Playdate - The Last Croissant

Playdate Reviews The Last Croissant

You can tell a lot about a person by their sense of humor, or lack thereof. When “Doug” messaged me on Tinder and I mentioned I was only in town for the Hollywood Fringe Festival, he must have smelled easy prey. Little did he know he would find himself scowling through The Last Croissant, a hilarious treat from The Attic Collective that went entirely over his head for reasons I still can’t fathom.

More a series of short, tightly constructed and flawlessly timed sketches, Croissant follows a group of camping couples as they test the boundaries of their relationships and the patience of the park’s overzealous guardian, Ranger Dave, played by a brilliant Conor Murphy. The decision to cast male campers as female and vice versa provides an amusingly subversive twist, especially in the case of Julia Finch’s longsuffering Frederick and Luke Medina’s desperately needy Imogen. Even in the most absurd situations, their performances remain so deeply rooted in the truth of their characters that the play becomes less a parody of clichéd gender roles than a sincere exploration of how men and women see each other.

Luke Medina as Imogen

Which isn’t to say they’re not funny. They absolutely are. And if Doug didn’t laugh, it may be that they were truthful enough to make him uncomfortable.

But none of the actors lived more truthfully to more hilarious effect than Murphy. My favorite moment was when, as a “matter of principle,” Ranger Dave rebukes writer/actor Veronica Tijoe’s October for baking him cookies in the ranger station, then has the nerve to ask for them anyway. When she refuses “as a matter of principle,” his eyes light up. “I understand,” he says. In lesser hands, that would be just another punchline. But Murphy’s delivery contains so much more. It reveals the character’s love of law as the highest good, preferable even to cookies. It shows that what motivates Ranger Dave is not a small man’s need to lord it over others, but an almost fanatical idealism. A strong choice for an actor to make. Though as usual, one is never quite sure who to credit—the actor or the play’s abundantly talented director, Rosie Glen-Lambert.

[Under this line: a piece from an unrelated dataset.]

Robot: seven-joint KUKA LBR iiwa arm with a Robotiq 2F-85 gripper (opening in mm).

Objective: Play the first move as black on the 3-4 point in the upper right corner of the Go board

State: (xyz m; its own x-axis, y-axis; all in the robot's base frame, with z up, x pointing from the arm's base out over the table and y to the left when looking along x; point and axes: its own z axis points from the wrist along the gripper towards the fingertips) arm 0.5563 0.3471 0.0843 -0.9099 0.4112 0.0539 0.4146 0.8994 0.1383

Conor Murphy as Ranger Dave

The show also features a lavish set designed by Lex Gernon and some surreal and imaginative touches, like origami cranes dropping persistently and inexplicably from the sky, Kat Devoe-Peterson as a giant used teabag, and Brandon Blum as a talking bear on the trail of the titular croissant–all of which was completely lost on Doug.

My only problem was with the show’s pacing. Maybe it’s unrealistic to expect this of the actors, but I wished the frenetic pacing and overlapping dialogues of the first act could have lasted into the second. Or that some of that energy had been shifted to the second half. Granted, energy wanes as day turns to night. But personally I prefer a song that ends with a bang to one that fades out.

Which brings me to the date part of Playdate. Doug struck me as the kind of LA guy who is more comfortable chatting up girls in a club, where his tan can do most of the talking. Maybe it was mean of me to make him sit through a fringe play, only to excuse myself after a single, awkward drink at The Plunge, a newly opened bar by the Broadwater Mainstage. But hey, he knew what he was getting into. And it’s not like I dragged him to Equus.